## Exercise
Your task is to restate word for word the lines of the listing below that start at the one containing "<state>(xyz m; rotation" and run to the end; please add nothing.

## The data
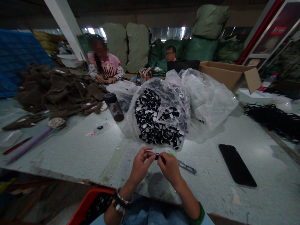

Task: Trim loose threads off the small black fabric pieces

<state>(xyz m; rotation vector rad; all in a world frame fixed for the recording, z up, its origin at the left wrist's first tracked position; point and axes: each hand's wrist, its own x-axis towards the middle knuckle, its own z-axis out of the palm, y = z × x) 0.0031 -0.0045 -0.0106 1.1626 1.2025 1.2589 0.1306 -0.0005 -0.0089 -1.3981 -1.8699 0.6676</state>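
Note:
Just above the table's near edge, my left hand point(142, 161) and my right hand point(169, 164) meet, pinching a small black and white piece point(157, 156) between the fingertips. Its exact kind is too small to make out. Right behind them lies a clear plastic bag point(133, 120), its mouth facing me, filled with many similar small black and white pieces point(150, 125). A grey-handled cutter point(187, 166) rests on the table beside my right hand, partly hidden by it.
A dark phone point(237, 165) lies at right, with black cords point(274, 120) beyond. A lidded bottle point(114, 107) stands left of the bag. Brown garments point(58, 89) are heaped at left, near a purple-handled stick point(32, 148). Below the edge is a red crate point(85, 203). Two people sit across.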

## Answer
<state>(xyz m; rotation vector rad; all in a world frame fixed for the recording, z up, its origin at the left wrist's first tracked position; point and axes: each hand's wrist, its own x-axis towards the middle knuckle, its own z-axis out of the palm, y = z × x) 0.0031 -0.0045 -0.0106 1.1626 1.2025 1.2589 0.1306 -0.0005 -0.0089 -1.3981 -1.8699 0.6676</state>
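Note:
Just above the table's near edge, my left hand point(142, 161) and my right hand point(169, 164) meet, pinching a small black and white piece point(157, 156) between the fingertips. Its exact kind is too small to make out. Right behind them lies a clear plastic bag point(133, 120), its mouth facing me, filled with many similar small black and white pieces point(150, 125). A grey-handled cutter point(187, 166) rests on the table beside my right hand, partly hidden by it.
A dark phone point(237, 165) lies at right, with black cords point(274, 120) beyond. A lidded bottle point(114, 107) stands left of the bag. Brown garments point(58, 89) are heaped at left, near a purple-handled stick point(32, 148). Below the edge is a red crate point(85, 203). Two people sit across.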

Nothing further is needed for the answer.